# Finally found some courage to join FF



## Aster (Sep 15, 2014)

Hello,

After a long time of looking around the forum and reading lots of posts, I took the plunge and I am writing my first post.

I've been ttc since February 13, so for 19 months. I have rheumatoid arthritis and currently I'm off most of my drugs, which is not great, as I am not feeling particularly well. I was hoping to conceive quickly and be back on my meds again, but it is not happening, and I have been without one of my main drugs for nearly 2 years now, as I had to stop it 3 months before ttc.

I was referred to fertility clinic in August 2013, first appointment in December 2013. In March 2014 I had laparoscopy that showed no problems. First IUI with clomid in June 14. Currently on IUI no 4, in the middle of 2ww.

I would love to meet people that are in situations similar to mine. Someone to talk to, who would understand what I am going through. 

I'm looking forward to making new friends!

aster


----------



## Anjelissa (Jan 11, 2007)

Hi aster and welcome to FF  


I am glad you have now taken the plunge, you've come to the right place  

You'll get lots of great support here, plus a wealth of knowledge largely gained from personal experiences 

Lots of luck for wonderful news in about a week's time  

Anj x


----------



## Molly99 (Apr 16, 2012)

Hi Aster and welcome. 

You poor thing, having to come off medication to go through this crazy journey must be so hard.  Is there anything that your clinic or doctor can recommend to help you feel a little better?

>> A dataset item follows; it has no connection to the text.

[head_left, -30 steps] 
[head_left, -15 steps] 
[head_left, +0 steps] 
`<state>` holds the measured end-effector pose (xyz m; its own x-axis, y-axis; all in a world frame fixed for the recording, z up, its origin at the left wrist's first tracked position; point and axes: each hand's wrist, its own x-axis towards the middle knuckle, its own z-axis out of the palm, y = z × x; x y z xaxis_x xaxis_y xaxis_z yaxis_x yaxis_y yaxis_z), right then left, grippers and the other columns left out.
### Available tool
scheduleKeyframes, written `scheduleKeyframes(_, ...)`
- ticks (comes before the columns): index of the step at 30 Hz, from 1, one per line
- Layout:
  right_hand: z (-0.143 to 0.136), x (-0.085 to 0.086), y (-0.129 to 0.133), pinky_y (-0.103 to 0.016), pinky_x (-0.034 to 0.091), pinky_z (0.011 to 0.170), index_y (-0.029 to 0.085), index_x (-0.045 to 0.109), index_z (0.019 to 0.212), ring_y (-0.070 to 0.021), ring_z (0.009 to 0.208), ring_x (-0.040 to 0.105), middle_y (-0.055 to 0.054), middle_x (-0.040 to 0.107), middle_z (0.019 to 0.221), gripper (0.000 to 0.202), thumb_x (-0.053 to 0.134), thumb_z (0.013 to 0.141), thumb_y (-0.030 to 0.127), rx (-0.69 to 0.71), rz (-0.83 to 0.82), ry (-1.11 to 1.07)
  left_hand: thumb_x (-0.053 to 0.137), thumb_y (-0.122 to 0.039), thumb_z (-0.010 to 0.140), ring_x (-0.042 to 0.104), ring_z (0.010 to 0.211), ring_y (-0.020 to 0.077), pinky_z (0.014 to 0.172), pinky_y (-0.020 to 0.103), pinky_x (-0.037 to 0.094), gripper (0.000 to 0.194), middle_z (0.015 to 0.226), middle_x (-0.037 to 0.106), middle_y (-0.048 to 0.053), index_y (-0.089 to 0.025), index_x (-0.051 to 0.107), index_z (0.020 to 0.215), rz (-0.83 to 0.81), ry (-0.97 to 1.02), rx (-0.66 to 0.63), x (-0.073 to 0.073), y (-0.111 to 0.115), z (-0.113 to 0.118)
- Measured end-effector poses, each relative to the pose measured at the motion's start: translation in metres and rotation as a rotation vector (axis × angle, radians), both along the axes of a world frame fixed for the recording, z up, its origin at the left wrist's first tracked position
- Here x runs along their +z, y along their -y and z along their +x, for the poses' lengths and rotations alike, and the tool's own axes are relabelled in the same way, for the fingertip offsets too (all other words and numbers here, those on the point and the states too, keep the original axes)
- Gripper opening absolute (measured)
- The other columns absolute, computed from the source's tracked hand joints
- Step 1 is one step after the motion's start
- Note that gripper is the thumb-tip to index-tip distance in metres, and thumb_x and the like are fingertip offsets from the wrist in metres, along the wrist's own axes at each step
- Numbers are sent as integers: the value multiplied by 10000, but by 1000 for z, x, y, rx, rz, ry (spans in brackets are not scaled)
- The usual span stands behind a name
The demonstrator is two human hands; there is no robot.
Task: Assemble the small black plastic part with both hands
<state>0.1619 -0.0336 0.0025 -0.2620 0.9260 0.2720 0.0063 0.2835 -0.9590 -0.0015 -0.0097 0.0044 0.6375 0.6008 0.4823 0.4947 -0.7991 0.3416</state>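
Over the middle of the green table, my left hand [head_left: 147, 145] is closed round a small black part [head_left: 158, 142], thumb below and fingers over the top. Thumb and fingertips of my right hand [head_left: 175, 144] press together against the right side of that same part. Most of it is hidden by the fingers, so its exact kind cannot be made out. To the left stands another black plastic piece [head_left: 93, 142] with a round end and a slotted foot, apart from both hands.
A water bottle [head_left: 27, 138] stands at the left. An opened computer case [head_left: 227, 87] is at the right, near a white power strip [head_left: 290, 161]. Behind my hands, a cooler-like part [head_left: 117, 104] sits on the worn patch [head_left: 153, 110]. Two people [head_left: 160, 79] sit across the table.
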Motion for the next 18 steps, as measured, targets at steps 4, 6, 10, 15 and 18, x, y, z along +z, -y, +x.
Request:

I don't know what you're going through in terms of this and with IUI but I do know how it feels to live with the long months of hope & disappointment.  

Thinking of you and wishing you all the luck in the world with your 2WW


----------



## littlechicken (Nov 15, 2013)

Hi aster,

I've got arthritis too (psoriatic) and have been Ttc for 2 years. Luckily they moved me off methotrexate and onto embrel so I can keep taking it until I conceive. Do you think it's worth asking if there is anything else you could be put on. My brother manages his arthritis quite well with acupuncture so you could try that.

Good luck for the 2ww. 

Xx


----------



## karenanna (Dec 27, 2008)

Hi Aster and welcome

I've posted some links for you that might help below.

There's an old thread on RA here and trying to conceive - http://www.fertilityfriends.co.uk/forum/index.php?topic=102380.msg1463604#msg1463604

It was posted on our Immunes and Investigations board - this would be a good place to look and post for more detailed advice as RA is an autoimmune condition - http://www.fertilityfriends.co.uk/forum/index.php?board=52.0

I'd also recommend getting hold of a book called "Is you body baby friendly" by Alan E Beer and seeking advice from an immune specialist. Someone like Dr Gorgy at the Fertility and Gynaecology academy treats immune issues alongside fertility treatments on the NHS.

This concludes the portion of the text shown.